* _Problem_
Search the data for the word "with" and copy out every line that has it.

Data extract Block Start

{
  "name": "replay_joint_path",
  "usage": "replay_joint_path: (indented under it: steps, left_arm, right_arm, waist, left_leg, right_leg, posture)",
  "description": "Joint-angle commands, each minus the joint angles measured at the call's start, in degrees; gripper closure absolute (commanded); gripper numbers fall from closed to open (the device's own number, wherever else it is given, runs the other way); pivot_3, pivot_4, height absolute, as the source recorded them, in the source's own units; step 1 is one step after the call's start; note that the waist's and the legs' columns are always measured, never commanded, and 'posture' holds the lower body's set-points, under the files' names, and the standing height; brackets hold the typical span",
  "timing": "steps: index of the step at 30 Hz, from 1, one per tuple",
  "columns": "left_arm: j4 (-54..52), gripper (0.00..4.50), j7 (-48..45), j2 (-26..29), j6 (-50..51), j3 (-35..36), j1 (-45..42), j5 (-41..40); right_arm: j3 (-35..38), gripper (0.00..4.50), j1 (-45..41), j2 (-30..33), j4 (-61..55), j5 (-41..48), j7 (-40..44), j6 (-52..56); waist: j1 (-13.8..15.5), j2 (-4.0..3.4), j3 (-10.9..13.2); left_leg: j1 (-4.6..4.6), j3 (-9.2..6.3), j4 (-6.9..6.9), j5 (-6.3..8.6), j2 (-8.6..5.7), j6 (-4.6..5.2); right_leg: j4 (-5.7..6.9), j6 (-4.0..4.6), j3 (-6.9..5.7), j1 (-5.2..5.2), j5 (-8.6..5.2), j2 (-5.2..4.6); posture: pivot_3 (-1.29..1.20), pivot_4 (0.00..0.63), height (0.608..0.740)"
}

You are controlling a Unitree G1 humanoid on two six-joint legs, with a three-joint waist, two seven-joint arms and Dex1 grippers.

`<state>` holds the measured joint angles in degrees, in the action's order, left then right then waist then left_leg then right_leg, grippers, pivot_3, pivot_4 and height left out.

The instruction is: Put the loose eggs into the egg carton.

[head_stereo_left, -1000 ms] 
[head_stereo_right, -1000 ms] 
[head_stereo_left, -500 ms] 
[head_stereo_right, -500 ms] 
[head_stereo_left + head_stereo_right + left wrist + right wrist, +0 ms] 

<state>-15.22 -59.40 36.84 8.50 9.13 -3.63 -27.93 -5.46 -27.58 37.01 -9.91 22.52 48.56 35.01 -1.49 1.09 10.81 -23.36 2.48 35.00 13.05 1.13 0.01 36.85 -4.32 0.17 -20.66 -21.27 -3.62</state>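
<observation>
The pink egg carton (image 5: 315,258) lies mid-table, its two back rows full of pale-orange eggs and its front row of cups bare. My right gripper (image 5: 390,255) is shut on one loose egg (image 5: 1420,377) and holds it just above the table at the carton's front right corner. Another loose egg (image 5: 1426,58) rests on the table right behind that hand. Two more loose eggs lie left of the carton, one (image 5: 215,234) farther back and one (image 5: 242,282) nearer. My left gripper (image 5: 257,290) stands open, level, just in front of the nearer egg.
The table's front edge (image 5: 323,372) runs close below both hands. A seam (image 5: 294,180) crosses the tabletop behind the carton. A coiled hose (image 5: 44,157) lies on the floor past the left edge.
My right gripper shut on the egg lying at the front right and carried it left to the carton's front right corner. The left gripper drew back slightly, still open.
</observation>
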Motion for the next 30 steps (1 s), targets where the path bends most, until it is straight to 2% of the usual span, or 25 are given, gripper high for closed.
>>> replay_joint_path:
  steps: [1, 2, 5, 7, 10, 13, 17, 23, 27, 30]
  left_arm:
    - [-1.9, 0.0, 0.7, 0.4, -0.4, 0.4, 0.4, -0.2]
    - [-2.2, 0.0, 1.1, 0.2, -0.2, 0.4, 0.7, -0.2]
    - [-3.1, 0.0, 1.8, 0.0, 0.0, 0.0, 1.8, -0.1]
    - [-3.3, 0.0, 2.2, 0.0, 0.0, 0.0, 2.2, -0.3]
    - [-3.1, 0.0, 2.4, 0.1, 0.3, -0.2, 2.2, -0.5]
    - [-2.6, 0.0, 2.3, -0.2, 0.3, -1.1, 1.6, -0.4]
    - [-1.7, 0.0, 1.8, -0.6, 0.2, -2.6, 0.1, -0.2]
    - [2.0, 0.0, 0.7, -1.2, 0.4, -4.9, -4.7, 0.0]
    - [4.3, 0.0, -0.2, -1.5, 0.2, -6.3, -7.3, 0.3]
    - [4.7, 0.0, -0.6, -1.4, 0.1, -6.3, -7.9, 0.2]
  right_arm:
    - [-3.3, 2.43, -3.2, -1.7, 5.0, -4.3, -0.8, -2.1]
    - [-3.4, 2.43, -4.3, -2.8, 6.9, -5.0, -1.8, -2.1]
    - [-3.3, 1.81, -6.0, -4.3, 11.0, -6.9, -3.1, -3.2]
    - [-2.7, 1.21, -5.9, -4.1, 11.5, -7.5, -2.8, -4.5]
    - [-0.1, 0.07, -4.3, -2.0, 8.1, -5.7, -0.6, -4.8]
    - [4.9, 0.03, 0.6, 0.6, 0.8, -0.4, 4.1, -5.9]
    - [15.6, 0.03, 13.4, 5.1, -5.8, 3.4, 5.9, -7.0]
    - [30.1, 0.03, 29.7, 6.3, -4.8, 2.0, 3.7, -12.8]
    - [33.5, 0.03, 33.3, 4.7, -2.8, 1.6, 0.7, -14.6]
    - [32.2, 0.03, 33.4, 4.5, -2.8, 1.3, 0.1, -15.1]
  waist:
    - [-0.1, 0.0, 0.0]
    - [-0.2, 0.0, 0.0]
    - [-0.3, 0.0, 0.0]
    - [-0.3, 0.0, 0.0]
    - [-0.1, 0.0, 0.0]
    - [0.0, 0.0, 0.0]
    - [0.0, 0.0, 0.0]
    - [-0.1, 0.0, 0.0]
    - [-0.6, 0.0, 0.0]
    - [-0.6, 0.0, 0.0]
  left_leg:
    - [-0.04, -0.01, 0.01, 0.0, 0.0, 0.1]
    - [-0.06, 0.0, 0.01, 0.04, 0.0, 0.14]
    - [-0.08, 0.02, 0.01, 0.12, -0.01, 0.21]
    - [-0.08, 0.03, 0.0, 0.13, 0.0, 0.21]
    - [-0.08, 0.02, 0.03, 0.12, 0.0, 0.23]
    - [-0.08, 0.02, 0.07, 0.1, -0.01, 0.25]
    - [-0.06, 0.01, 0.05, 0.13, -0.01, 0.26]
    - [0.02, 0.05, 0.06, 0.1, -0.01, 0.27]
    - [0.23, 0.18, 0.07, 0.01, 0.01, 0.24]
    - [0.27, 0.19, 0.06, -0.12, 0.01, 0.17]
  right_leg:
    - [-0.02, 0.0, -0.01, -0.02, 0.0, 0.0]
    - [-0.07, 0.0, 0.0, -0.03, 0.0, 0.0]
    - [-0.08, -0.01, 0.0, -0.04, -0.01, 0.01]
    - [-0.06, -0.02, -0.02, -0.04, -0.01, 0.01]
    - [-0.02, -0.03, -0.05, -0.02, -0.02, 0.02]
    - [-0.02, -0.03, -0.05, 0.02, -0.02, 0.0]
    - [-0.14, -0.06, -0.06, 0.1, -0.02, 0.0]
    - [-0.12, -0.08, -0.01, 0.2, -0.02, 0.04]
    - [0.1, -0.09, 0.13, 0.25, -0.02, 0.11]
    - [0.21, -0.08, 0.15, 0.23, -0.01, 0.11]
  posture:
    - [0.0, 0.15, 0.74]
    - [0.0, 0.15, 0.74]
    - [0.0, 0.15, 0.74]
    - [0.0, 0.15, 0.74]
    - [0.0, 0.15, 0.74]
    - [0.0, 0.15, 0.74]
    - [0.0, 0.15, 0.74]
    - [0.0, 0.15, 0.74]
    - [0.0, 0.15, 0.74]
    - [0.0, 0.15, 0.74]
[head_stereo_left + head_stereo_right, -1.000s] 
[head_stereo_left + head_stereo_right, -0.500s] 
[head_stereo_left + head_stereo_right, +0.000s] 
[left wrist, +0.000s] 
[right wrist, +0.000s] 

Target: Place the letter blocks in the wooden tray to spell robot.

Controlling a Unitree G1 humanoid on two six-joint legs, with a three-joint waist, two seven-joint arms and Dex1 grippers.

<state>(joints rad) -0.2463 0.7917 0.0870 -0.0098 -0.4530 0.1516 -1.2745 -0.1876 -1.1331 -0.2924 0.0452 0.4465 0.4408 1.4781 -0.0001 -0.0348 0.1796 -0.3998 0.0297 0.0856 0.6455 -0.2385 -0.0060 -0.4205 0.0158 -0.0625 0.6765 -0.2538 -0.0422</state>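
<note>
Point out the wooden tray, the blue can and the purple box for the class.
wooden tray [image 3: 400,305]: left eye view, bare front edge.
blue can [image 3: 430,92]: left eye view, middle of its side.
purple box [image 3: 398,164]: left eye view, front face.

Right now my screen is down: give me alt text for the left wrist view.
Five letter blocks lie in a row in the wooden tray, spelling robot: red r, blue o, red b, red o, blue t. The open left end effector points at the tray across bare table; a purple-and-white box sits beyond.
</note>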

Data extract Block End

* _Task response_
You are controlling a Unitree G1 humanoid on two six-joint legs, with a three-joint waist, two seven-joint arms and Dex1 grippers.
Controlling a Unitree G1 humanoid on two six-joint legs, with a three-joint waist, two seven-joint arms and Dex1 grippers.

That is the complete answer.